* [What to do]
Repeat verbatim, and only, the lines of the data below, beginning at the line that contains "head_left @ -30" and stopping after the line that contains "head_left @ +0".

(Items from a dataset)
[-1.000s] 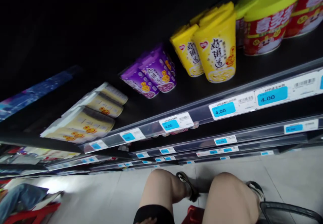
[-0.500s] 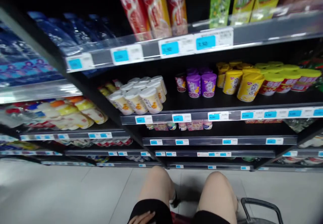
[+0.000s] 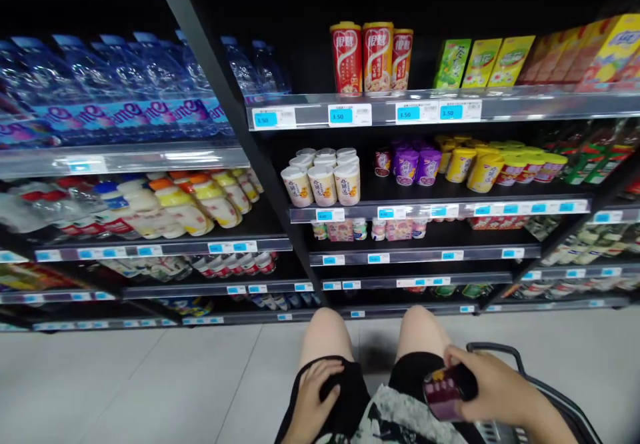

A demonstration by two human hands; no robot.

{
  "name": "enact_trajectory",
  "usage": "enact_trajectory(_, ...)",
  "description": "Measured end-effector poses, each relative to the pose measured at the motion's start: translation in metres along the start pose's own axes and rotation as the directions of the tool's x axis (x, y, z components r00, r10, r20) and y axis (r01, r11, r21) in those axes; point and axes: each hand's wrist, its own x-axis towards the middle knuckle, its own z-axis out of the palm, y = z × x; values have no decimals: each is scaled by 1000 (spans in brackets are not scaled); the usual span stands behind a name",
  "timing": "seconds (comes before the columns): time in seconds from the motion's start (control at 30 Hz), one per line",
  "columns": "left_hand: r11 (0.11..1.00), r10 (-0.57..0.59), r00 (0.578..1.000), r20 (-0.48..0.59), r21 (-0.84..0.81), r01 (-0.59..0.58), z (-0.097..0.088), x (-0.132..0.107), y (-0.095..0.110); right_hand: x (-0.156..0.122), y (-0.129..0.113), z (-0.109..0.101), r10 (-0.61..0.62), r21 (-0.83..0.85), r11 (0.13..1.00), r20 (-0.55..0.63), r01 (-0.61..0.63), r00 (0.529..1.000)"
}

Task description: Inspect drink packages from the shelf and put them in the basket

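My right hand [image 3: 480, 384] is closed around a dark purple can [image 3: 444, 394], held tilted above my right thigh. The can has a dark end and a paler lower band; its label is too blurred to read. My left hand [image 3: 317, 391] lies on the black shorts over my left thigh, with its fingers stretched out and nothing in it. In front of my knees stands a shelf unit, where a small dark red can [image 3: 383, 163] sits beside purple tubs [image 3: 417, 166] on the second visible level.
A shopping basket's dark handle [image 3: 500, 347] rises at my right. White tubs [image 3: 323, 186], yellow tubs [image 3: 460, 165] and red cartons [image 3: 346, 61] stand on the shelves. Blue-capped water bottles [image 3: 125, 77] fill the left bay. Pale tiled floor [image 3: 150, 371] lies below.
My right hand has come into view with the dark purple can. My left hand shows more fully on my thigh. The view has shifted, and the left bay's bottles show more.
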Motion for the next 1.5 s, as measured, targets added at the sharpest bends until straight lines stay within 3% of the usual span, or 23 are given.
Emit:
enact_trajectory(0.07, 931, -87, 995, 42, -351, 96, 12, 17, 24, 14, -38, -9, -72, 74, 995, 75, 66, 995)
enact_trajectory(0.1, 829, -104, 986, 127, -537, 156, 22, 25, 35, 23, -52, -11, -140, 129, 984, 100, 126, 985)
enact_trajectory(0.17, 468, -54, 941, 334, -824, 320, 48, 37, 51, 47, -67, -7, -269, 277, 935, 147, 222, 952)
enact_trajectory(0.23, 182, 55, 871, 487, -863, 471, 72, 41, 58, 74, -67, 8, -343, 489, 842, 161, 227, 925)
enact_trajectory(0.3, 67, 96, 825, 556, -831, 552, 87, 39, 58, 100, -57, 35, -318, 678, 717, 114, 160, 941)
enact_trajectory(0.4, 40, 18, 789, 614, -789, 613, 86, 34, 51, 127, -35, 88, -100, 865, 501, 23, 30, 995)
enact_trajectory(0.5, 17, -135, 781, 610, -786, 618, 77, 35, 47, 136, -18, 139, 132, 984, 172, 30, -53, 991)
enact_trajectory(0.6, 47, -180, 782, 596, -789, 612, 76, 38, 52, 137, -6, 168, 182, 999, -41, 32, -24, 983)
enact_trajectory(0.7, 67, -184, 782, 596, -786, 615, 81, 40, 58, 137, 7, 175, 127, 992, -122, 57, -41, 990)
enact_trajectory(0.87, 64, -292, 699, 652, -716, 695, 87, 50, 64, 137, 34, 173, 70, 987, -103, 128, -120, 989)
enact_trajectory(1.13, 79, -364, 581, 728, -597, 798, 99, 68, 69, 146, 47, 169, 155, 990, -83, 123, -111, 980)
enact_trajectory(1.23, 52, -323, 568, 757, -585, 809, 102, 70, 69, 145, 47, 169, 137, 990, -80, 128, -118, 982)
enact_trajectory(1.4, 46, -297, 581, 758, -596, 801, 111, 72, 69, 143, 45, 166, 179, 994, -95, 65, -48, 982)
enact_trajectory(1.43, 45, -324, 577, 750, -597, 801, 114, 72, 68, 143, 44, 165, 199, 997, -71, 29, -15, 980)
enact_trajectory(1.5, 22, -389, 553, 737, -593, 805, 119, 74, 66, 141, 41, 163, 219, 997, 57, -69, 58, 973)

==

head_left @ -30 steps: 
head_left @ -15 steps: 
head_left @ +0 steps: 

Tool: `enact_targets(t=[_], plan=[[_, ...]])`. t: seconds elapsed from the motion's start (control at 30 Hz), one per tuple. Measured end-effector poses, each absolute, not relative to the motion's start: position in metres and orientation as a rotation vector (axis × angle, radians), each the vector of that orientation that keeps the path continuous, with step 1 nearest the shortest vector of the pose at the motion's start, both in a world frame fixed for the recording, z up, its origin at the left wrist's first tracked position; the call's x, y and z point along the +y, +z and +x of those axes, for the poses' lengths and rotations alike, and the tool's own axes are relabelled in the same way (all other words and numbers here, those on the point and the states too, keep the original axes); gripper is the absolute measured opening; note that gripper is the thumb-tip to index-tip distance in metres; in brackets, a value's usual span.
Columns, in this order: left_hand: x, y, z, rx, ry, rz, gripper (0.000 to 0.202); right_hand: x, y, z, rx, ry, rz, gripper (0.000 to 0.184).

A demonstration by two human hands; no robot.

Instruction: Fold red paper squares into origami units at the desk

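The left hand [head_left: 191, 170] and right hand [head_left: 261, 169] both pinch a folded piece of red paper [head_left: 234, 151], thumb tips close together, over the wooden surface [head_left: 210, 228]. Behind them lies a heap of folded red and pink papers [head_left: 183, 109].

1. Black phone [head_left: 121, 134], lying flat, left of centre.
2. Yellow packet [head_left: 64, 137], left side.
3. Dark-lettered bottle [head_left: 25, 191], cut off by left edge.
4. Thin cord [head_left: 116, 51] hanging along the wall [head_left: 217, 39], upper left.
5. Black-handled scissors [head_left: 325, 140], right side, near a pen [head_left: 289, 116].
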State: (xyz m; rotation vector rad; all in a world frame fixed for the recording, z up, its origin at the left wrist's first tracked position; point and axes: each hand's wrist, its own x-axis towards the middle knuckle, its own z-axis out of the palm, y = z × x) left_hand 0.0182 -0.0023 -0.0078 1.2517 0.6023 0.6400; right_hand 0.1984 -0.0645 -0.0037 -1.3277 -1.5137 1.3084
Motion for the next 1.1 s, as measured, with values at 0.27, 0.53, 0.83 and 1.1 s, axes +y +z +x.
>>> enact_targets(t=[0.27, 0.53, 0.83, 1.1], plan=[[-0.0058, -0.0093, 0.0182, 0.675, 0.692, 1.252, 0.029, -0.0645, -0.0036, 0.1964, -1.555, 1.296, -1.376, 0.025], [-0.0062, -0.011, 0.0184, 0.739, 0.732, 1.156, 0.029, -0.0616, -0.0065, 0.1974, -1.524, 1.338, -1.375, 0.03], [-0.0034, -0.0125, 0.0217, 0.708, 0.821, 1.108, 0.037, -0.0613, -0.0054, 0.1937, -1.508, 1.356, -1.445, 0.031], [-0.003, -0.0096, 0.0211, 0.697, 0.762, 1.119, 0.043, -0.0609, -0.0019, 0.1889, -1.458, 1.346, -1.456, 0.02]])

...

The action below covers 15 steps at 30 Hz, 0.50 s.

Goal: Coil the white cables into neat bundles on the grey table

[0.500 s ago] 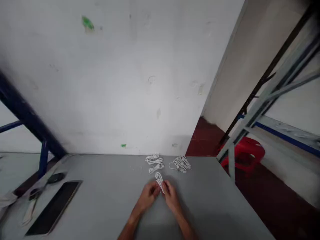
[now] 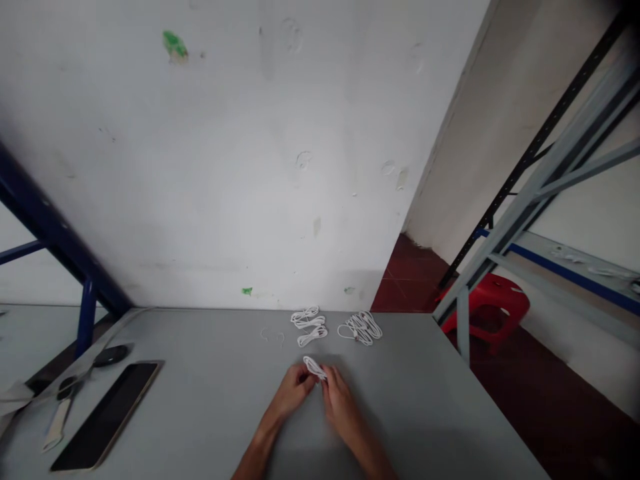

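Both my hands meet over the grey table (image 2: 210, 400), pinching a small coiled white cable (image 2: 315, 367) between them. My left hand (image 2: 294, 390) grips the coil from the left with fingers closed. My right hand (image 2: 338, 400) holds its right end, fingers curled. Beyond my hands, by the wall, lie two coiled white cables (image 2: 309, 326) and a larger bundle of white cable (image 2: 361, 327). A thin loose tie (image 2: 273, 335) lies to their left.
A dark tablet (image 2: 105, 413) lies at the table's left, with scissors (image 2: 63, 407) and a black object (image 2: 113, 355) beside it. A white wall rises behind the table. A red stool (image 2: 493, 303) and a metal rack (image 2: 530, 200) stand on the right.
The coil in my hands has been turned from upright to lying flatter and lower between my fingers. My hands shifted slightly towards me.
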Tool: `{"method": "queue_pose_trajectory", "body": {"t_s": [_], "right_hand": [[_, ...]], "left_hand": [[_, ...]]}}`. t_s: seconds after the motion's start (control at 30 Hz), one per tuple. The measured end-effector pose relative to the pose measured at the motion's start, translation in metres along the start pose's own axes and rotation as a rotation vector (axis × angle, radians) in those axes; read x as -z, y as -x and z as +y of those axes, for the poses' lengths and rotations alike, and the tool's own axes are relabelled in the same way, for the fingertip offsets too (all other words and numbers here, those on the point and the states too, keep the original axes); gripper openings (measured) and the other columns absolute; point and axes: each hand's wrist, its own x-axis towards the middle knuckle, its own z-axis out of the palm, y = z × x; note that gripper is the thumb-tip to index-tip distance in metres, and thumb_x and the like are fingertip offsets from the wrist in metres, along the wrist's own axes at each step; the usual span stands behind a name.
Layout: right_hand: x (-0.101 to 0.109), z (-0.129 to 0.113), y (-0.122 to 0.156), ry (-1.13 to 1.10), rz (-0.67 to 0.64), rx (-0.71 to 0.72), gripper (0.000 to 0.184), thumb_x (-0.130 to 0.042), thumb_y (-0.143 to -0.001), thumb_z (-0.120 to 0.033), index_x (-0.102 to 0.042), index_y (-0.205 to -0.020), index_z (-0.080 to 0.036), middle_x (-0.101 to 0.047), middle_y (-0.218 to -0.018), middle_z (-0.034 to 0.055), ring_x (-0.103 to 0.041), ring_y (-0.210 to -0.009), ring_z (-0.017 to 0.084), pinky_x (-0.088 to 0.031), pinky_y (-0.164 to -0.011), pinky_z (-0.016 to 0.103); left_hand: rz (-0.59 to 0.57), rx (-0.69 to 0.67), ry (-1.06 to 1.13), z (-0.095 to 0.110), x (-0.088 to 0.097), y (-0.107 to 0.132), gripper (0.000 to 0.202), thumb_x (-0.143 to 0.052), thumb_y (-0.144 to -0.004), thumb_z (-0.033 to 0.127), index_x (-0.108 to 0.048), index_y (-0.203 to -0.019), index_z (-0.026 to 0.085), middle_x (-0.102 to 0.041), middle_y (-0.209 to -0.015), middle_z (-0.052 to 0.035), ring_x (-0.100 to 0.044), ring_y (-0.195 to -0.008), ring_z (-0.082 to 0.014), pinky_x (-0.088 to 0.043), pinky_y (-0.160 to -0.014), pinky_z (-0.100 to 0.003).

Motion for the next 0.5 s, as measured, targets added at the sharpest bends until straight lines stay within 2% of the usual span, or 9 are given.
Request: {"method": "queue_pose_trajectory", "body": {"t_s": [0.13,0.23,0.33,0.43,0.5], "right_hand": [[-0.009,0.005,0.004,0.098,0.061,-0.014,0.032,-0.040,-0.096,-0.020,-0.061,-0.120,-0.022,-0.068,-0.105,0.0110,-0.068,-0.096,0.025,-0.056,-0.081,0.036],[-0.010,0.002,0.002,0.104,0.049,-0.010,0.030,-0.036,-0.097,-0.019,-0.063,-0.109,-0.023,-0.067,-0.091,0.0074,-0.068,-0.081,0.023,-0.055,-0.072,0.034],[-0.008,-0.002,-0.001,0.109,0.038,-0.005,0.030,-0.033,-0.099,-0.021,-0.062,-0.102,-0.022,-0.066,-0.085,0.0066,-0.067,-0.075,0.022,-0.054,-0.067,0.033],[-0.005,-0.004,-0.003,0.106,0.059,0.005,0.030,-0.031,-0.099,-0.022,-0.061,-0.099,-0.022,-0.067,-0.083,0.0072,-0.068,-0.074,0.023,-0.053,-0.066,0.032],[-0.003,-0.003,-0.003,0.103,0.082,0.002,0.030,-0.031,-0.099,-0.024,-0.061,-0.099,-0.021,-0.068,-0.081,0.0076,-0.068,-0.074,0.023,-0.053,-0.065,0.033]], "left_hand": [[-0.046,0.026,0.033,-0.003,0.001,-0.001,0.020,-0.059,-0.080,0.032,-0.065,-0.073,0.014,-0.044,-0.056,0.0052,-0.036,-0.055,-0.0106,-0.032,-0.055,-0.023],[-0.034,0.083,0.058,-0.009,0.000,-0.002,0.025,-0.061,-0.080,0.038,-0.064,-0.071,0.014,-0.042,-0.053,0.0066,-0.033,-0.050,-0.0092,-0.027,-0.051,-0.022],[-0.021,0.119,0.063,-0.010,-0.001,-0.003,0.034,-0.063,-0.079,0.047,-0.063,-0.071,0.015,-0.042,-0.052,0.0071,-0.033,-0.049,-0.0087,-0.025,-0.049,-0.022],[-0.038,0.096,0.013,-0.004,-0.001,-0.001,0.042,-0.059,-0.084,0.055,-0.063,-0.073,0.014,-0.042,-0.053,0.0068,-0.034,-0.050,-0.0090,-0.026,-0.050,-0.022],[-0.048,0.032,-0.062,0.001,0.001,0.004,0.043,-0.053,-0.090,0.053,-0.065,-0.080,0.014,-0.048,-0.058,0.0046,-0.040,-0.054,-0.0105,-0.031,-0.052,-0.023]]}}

* [Exercise solution]
head_left @ -30 steps: 
head_left @ -15 steps: 
head_left @ +0 steps: 

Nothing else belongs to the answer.